### Required work
Everything from the first line of the material below through the line containing "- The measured" must be retyped exactly, and nothing past it.

### Source data

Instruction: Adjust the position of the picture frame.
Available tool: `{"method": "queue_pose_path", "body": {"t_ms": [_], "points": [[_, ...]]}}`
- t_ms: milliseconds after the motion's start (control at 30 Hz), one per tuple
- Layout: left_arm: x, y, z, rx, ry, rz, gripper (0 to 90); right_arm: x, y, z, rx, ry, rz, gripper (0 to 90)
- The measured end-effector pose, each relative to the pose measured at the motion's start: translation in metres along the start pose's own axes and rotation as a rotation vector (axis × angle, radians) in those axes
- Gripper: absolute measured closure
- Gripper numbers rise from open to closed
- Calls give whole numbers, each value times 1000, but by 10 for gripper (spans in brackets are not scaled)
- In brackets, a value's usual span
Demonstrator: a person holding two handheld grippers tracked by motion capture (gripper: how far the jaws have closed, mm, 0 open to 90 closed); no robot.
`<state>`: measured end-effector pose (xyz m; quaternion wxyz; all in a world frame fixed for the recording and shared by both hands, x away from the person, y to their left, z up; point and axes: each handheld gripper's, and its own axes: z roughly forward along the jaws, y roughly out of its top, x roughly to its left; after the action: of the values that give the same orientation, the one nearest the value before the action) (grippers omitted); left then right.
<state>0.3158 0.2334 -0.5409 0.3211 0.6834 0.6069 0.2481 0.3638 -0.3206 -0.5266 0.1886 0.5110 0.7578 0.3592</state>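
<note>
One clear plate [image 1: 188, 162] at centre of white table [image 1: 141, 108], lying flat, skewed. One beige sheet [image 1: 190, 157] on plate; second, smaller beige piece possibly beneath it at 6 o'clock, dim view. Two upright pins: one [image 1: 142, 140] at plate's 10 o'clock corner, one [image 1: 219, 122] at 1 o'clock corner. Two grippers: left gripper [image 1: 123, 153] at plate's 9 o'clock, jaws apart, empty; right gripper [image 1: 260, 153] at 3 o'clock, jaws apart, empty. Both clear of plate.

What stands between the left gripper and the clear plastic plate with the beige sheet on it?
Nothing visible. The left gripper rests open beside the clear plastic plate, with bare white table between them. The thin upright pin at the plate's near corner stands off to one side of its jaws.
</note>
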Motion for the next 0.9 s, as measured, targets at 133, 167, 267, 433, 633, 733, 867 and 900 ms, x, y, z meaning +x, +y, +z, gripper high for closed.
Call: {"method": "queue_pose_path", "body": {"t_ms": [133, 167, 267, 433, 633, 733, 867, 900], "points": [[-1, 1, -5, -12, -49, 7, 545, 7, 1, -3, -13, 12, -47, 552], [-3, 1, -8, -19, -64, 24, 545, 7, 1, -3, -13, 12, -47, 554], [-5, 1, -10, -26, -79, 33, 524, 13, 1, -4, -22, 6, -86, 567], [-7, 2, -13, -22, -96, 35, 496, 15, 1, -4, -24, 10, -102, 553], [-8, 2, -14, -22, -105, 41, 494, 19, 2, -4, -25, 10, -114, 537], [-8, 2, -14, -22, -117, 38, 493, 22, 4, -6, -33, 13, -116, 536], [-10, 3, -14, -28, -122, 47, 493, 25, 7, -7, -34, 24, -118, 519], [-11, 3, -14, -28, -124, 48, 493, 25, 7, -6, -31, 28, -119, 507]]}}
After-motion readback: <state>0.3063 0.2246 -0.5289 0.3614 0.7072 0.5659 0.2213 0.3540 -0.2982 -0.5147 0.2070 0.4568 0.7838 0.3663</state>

### Answer box
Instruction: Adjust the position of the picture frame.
Available tool: `{"method": "queue_pose_path", "body": {"t_ms": [_], "points": [[_, ...]]}}`
- t_ms: milliseconds after the motion's start (control at 30 Hz), one per tuple
- Layout: left_arm: x, y, z, rx, ry, rz, gripper (0 to 90); right_arm: x, y, z, rx, ry, rz, gripper (0 to 90)
- The measured end-effector pose, each relative to the pose measured at the motion's start: translation in metres along the start pose's own axes and rotation as a rotation vector (axis × angle, radians) in those axes

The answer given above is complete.